-- DATA EXCERPTS follows --
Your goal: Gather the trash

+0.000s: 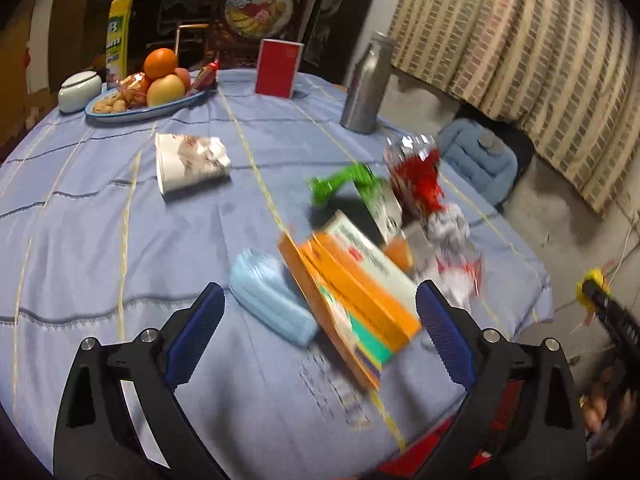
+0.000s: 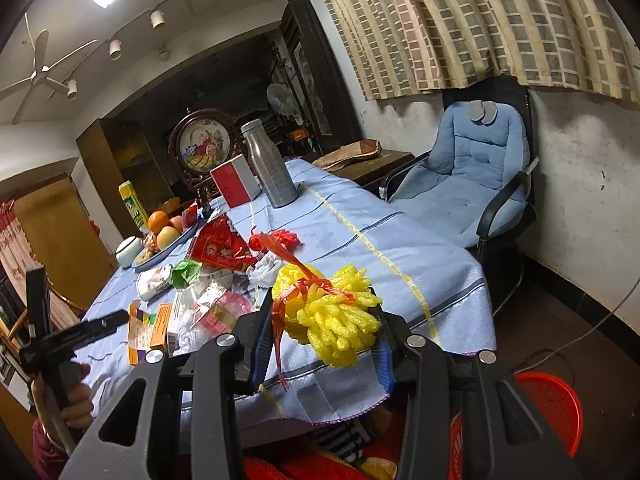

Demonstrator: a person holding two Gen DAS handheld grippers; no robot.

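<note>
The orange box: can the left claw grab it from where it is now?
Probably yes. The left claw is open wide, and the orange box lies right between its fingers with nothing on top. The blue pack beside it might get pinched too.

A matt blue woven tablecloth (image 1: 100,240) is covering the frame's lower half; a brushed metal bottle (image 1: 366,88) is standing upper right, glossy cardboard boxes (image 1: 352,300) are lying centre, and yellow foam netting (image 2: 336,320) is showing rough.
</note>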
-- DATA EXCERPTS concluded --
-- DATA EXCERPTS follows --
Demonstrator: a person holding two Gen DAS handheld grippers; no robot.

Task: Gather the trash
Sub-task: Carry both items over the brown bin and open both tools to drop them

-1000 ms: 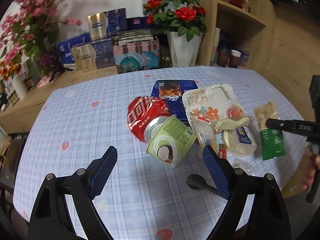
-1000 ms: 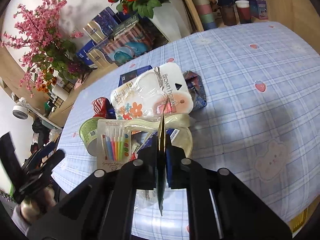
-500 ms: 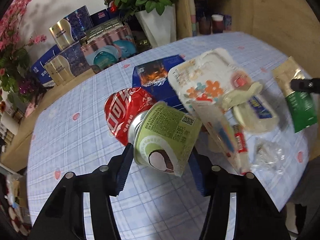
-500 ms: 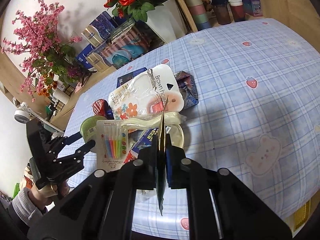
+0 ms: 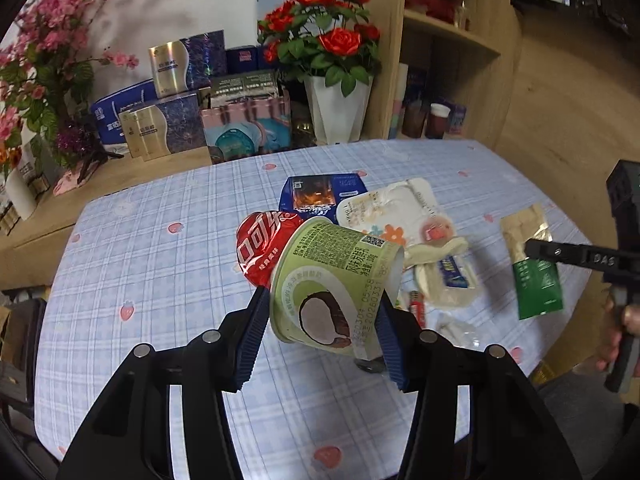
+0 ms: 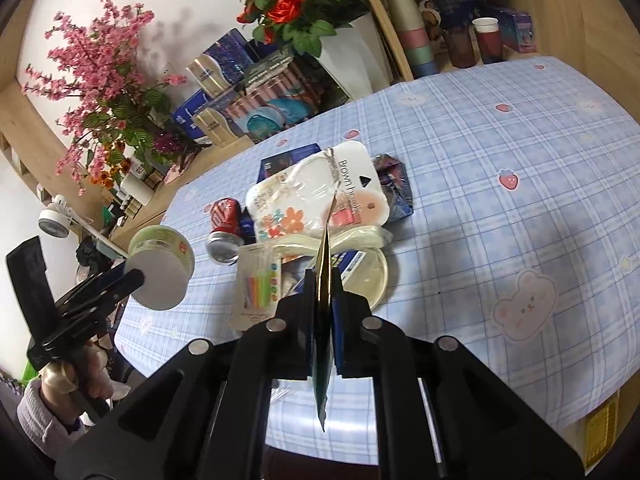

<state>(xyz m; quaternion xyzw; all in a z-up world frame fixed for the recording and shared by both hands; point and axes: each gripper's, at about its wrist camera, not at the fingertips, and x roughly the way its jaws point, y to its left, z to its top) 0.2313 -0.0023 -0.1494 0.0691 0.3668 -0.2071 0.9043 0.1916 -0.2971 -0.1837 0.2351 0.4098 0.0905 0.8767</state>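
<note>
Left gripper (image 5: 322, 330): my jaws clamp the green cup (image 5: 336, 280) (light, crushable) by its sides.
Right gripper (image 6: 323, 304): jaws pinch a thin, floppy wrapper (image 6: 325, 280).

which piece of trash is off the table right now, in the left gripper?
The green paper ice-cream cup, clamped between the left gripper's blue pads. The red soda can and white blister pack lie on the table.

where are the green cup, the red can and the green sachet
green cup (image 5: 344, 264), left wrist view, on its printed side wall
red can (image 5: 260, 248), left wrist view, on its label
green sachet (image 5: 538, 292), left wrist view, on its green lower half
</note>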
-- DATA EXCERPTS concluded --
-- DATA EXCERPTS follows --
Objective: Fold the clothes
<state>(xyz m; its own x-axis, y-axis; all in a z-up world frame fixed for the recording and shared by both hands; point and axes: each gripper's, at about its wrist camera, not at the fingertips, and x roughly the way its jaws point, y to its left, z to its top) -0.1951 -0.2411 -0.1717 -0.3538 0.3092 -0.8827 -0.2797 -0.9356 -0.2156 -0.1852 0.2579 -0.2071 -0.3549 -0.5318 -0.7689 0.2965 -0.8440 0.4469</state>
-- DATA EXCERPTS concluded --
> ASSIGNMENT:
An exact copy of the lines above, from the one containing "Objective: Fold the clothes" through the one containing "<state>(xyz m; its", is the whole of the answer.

> TASK RESPONSE:
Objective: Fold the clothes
<state>(xyz m; its own x-axis, y-axis; all in a z-up world frame fixed for the recording and shared by both hands; point and axes: each gripper's, at about its wrist camera, not at the fingertips, and x roughly the way its jaws point, y to its left, z to its top) -0.1951 -0.2411 -0.1717 -0.3538 0.3092 -0.8827 -0.2797 -0.9356 -0.2156 -0.1852 0.2579 -0.2071 -0.3549 -0.5318 -0.7689 0.2965 -0.8440 0.4469</state>

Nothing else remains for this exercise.